JuliaIO / Tar.jl

TAR files: create, list, extract them in pure Julia
MIT License
80 stars 19 forks source link

Add has_symlink public API function #166

Closed mkitti closed 6 months ago

mkitti commented 6 months ago

Implement Tar.has_symlink as requested by @staticfloat

julia> using Tar, CodecZlib, Downloads

julia> Downloads.download("https://github.com/JuliaBinaryWrappers/P4est_jll.jl/releases/download/P4est-v2.8.1+2/P4est.v2.8.1.x86_64-w64-mingw32-mpi+microsoftmpi.tar.gz", "P4est.v2.8.1.x86_64-w64-mingw32-mpi+microsoftmpi.tar.gz")

julia> open(GzipDecompressorStream, "P4est.v2.8.1.x86_64-w64-mingw32-mpi+microsoftmpi.tar.gz") do io
           Tar.has_symlink(io)
       end
true

julia> Downloads.download("https://github.com/JuliaBinaryWrappers/iso_codes_jll.jl/releases/download/iso_codes-v4.15.0%2B0/iso_codes.v4.15.0.any.tar.gz", "iso_codes.v4.15.0.any.tar.gz")

julia> open(GzipDecompressorStream, "iso_codes.v4.15.0.any.tar.gz") do io
           Tar.has_symlink(io)
       end
true

julia> Tar.create("empty", "foo.tar")
"foo.tar"

julia> Tar.has_symlink("foo.tar")
false

xref: https://github.com/JuliaLang/Pkg.jl/issues/3643#issuecomment-1880111897

codecov[bot] commented 6 months ago

Codecov Report

All modified and coverable lines are covered by tests :white_check_mark:

Comparison is base (6269b5b) 97.28% compared to head (17a81a3) 97.55%.

Additional details and impacted files ```diff @@ Coverage Diff @@ ## master #166 +/- ## ========================================== + Coverage 97.28% 97.55% +0.26% ========================================== Files 4 4 Lines 810 817 +7 ========================================== + Hits 788 797 +9 + Misses 22 20 -2 ```

:umbrella: View full report in Codecov by Sentry.
:loudspeaker: Have feedback on the report? Share it here.

mkitti commented 6 months ago

@nhz2 's implementation looks good as well: https://gist.github.com/nhz2/2db880497293868178225a964c68fd99#file-find-symlinks-jl-L12-L19

StefanKarpinski commented 6 months ago

This feels like it could be implemented externally since it's quite a simple application of Tar.list. In the calling code it would simply be this:

has_symlink = false
Tar.list(tarball) do hdr
    has_symlink |= hdr.type == :symlink
end

If anything, I'd be inclined to add a generic predicate checker like this:

Tar.check_any(predicate::Function, tarball::ArgRead)

That checks if any entry in the tarball satsifies a predicate; it could be specialized with a type::Symbol that would check if any of the entries in the tarball are of that type.

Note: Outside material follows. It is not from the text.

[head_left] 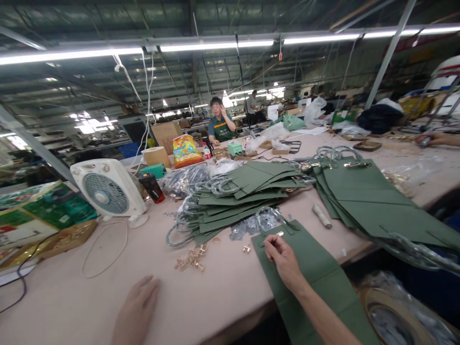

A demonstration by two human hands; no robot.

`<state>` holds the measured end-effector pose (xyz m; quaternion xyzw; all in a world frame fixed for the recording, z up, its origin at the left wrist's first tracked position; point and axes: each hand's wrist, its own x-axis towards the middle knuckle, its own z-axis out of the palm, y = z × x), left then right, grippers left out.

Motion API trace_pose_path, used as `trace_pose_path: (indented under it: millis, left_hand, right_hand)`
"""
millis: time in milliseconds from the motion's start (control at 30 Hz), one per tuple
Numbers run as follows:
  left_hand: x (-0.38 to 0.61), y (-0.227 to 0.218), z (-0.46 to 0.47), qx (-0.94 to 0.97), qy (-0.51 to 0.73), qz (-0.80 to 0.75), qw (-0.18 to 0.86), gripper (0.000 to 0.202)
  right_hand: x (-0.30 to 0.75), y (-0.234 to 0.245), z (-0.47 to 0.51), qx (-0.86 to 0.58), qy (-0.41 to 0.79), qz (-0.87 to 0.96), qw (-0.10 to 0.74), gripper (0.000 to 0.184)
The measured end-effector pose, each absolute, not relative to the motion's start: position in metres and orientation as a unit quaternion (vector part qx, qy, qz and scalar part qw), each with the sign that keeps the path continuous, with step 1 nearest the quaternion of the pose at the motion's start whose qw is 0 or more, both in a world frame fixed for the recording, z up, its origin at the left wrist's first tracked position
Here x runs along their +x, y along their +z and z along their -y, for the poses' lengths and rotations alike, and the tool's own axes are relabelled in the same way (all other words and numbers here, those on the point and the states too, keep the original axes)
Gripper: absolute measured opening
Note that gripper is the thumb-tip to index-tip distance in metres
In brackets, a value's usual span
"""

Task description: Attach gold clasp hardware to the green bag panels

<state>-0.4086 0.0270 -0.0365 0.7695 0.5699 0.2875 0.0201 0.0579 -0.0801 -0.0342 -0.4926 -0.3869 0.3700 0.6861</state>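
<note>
My right hand [283,258] rests on a flat green paper bag [316,278] at the table's near edge, its fingers pinched on a small gold metal fitting [279,234] at the bag's top. My left hand [138,306] lies flat on the bare tabletop with fingers together, holding nothing. A scatter of small gold fittings [192,258] lies between the two hands. Beyond the bag sit grey cord handles [262,218].
Stacks of green bags [244,196] with cord handles fill the middle, and another stack [373,206] hangs over the right edge. A white box fan [108,189], a black bottle [153,187] and cartons stand left. A person in green [220,125] sits far across. A tape roll [395,316] lies lower right.
</note>
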Motion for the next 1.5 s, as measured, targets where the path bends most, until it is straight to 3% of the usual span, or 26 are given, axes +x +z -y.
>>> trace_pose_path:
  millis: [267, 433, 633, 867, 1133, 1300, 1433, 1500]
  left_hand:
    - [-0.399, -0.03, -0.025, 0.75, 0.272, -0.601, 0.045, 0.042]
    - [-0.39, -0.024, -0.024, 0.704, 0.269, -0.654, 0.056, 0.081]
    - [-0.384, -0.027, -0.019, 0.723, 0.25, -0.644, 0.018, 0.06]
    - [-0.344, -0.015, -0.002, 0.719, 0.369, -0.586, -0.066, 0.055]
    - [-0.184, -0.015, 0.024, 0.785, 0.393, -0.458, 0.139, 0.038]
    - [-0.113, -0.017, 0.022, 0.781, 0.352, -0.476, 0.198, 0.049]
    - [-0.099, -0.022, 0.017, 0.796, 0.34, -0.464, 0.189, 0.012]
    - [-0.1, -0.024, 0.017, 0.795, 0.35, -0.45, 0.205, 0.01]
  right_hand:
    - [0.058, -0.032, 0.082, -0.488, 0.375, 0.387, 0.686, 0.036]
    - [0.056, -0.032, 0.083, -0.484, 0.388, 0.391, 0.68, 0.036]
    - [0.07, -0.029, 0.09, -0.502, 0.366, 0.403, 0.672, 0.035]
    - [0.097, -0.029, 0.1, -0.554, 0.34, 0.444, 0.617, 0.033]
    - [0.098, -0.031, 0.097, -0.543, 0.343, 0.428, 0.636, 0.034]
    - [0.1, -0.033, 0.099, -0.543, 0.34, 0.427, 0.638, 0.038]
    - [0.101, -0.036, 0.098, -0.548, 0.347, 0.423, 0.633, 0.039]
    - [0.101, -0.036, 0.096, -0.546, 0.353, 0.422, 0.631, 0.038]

mkitti commented 6 months ago

How would one write a function without getting into the non-public details of the header structure?

If islink worked, Tar.list(islink, mytar.tar) I would consider it

Also I don't get the need to |, or, the results together. What we actually need is short circuting. Once we found the first symlink, we're done.

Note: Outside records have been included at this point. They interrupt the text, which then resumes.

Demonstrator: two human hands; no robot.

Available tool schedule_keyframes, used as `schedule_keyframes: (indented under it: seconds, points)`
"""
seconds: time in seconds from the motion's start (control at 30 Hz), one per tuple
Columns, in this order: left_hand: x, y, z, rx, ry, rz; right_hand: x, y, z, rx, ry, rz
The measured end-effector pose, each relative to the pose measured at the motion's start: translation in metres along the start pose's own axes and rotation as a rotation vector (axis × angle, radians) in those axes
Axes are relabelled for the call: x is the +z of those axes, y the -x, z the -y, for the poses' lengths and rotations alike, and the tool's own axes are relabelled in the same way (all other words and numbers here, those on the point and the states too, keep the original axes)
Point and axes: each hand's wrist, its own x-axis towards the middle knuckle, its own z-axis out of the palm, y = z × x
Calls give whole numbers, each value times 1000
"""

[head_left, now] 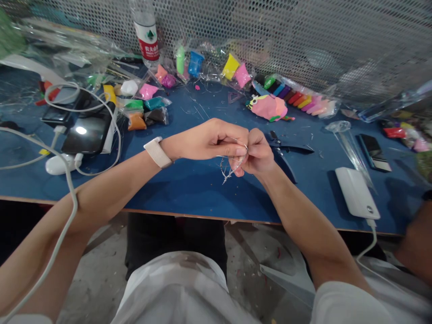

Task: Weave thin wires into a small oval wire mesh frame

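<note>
Over the front middle of the blue table, my left hand [222,140] pinches a thin silvery wire [225,173], bent into loops with twisted ends. My right hand [258,153] meets it from the other side, its fingers closed on the same wire. The wire's lower loops hang just below my fingers, and part of it is hidden inside them. Just behind my right hand lie black-handled scissors or pliers [283,148], partly covered by the hand. Beyond them rests a pink clay figure [268,107] with a white eye.
Packets of coloured clay [196,64] and a water bottle [146,36] line the perforated metal screen [286,40]. A black phone [89,128] with white cables is at left. At right are a white power bank [357,193], another phone [374,152] and a person's arm [416,238].
</note>
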Motion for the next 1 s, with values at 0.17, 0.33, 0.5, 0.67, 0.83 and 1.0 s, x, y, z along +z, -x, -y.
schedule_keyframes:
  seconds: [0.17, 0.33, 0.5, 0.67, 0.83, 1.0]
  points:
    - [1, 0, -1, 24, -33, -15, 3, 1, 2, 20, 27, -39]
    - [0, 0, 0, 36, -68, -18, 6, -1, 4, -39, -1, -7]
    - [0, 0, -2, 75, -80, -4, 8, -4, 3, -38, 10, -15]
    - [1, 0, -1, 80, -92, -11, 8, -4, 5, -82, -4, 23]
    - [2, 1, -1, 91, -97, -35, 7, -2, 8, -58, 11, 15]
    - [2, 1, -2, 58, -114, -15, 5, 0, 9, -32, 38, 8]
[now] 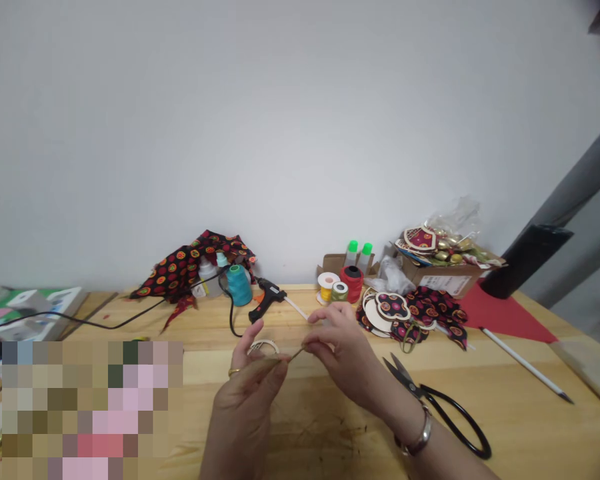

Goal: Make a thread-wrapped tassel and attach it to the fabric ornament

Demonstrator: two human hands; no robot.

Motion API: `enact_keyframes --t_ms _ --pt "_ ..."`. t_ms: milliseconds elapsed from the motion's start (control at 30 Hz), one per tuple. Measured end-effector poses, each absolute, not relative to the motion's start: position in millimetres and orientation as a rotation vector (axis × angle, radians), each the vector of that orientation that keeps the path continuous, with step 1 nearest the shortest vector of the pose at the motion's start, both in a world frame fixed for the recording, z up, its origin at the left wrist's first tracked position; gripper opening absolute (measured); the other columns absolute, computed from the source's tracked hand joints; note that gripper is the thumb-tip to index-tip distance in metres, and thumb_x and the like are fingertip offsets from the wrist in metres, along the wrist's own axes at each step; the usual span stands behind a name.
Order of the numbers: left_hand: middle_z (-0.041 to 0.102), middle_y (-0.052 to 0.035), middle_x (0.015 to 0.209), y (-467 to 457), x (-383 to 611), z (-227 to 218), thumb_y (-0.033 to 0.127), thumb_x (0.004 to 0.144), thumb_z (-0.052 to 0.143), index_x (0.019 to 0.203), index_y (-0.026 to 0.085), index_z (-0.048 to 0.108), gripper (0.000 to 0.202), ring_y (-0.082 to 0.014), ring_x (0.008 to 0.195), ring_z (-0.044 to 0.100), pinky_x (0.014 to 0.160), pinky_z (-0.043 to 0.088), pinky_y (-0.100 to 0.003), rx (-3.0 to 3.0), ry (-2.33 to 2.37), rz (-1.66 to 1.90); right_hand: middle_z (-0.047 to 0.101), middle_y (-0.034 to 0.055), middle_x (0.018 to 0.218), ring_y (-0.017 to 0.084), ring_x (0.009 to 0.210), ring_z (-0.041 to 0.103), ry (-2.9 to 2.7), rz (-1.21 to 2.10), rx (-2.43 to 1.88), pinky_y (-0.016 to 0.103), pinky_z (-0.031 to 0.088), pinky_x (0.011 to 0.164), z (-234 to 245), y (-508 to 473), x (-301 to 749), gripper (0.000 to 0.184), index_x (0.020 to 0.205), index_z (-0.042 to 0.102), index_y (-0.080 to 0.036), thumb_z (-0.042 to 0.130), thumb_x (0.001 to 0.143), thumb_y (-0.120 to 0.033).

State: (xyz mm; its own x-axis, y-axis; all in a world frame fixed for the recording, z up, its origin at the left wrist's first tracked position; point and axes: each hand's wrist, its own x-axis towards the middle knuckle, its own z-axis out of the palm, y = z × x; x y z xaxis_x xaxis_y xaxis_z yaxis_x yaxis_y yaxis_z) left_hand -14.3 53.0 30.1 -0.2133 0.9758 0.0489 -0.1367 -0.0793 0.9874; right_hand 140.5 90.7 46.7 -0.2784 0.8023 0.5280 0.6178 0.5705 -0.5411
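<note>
My left hand [255,393] is closed, thumb and finger pinching a thin olive cord [297,353]. The cord's other end is pinched in the fingertips of my right hand [341,350], so a short stretch shows between the two hands. Behind my left thumb, the curved rim of a pale wooden piece [264,345] with small marks shows; most of it is hidden, and I cannot tell whether that hand grips it. Beside my right forearm lies a pair of black-handled scissors [420,393], blades spread. A black glue gun [267,300] with a white glue stick lies beyond my hands.
Patterned fabric [180,267] and a teal thread cone [239,285] stand back left. Thread spools [351,283], fabric-covered wooden shapes [394,307] and a full cardboard box [437,279] are back right. A white pencil-like stick [525,363] lies right. A black cable [105,325] crosses the left.
</note>
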Motion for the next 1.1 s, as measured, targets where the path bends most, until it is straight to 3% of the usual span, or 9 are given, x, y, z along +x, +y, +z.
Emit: enact_keyframes --t_ms 167,300,533,733,900,1000,1100 --pt "0.048 -0.0058 0.131 46 -15 32 0.034 0.064 0.075 0.07 0.018 0.074 0.017 -0.0198 0.096 0.054 0.074 0.046 -0.024 0.914 1.15 1.462 0.056 0.0067 0.08 0.022 0.084 0.044 -2.031 0.012 -1.228 0.035 0.04 0.074 53 110 145 0.019 0.078 0.071 -0.022 0.055 0.083 -0.013" --pt "0.063 -0.0096 0.109 42 -18 33 0.03 0.061 0.077 0.063 0.016 0.074 0.015 -0.0146 0.072 0.053 0.057 0.045 -0.022 0.861 1.06 1.409 0.061 0.0069 0.072 0.022 0.08 0.045 -1.992 0.022 -1.226 0.035 0.039 0.073 59 127 150 0.02 0.082 0.072 -0.023 0.054 0.083 -0.015" --pt "0.067 -0.0064 0.086 43 -17 41 0.025 0.066 0.075 0.06 0.016 0.072 0.011 -0.009 0.06 0.05 0.055 0.044 -0.02 0.868 0.92 1.429 0.068 0.0068 0.076 0.02 0.073 0.056 -1.661 0.162 -1.325 0.033 0.043 0.069 70 156 160 0.021 0.086 0.073 -0.019 0.053 0.08 -0.021" --pt "0.067 -0.006 0.09 41 -15 45 0.024 0.062 0.077 0.063 0.017 0.073 0.008 -0.0082 0.056 0.052 0.052 0.045 -0.019 0.742 0.844 1.447 0.067 0.0047 0.057 0.016 0.051 0.059 -1.407 0.352 -1.283 0.028 0.047 0.053 93 169 174 0.027 0.08 0.07 -0.011 0.054 0.079 -0.033" --pt "0.067 -0.0045 0.093 39 -22 40 0.026 0.061 0.078 0.07 0.018 0.075 0.013 -0.0096 0.065 0.055 0.058 0.047 -0.018 0.647 0.933 1.43 0.069 0.0043 0.066 0.016 0.063 0.063 -1.269 0.333 -1.183 0.028 0.049 0.061 128 129 180 0.021 0.083 0.07 -0.013 0.06 0.078 -0.031" --pt "0.066 -0.0028 0.093 44 -27 38 0.028 0.062 0.078 0.078 0.018 0.075 0.019 -0.0084 0.066 0.052 0.058 0.045 -0.016 0.678 0.973 1.426 0.068 0.001 0.065 0.015 0.062 0.061 -1.391 0.265 -1.188 0.029 0.048 0.062 133 96 186 0.014 0.077 0.07 -0.019 0.06 0.079 -0.028" --pt "0.065 -0.0021 0.095 49 -30 39 0.03 0.062 0.078 0.08 0.018 0.075 0.021 -0.0086 0.07 0.051 0.062 0.044 -0.016 0.702 1.012 1.437 0.068 0.0011 0.071 0.017 0.066 0.061 -1.892 0.395 -1.307 0.028 0.046 0.061 111 67 198 0.014 0.075 0.071 -0.023 0.057 0.078 -0.021"
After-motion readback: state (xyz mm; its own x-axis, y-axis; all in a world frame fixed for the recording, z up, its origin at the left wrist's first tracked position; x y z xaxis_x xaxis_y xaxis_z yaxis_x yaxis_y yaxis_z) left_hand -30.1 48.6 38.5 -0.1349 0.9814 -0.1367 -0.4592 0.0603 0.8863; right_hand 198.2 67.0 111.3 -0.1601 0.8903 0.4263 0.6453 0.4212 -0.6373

StefanKarpinski commented 6 months ago

The Header struct is public and documented and part of several APIs, see https://github.com/JuliaIO/Tar.jl#tarheader

StefanKarpinski commented 6 months ago

We could add short-circuiting as an optimization if we have a Tar.contains function, but I'd consider that an implementation detail.

mkitti commented 6 months ago

How about we define Base.islink(h::Header) = h.type == :symlink?

mkitti commented 6 months ago

Here is the API I am imagining.

julia> open(GzipDecompressorStream, "P4est.v2.8.1.x86_64-w64-mingw32-mpi+microsoftmpi.tar.gz") do io
           findfirst(islink, Tar.list(io)) != nothing
       end
true

julia> Tar.create(mkdir("empty"), "foo.tar")
"foo.tar"

julia> findfirst(islink, Tar.list("foo.tar")) != nothing
false

For the short-circuiting what I really want is a lazy iterator over the headers rather than the eager Vector{Header} from Tar.list.

StefanKarpinski commented 6 months ago

I've made a PR for the predicates on Header types: https://github.com/JuliaIO/Tar.jl/pull/169/files. Making an iterable object that does what iterate_headers does seems quite annoying. The alternative would be to use the callback interface and raise an exception to terminate early; ugly but would avoid needing an iterator. In the mean time, I think that doing any(islink, Tar.list(tarball)) is fine.

StefanKarpinski commented 6 months ago

Please also note that none of this is going to help the Pkg situation since I don't think we want to add faetures to Tar in a point release and a point release is what is where this issue is going to be fixed.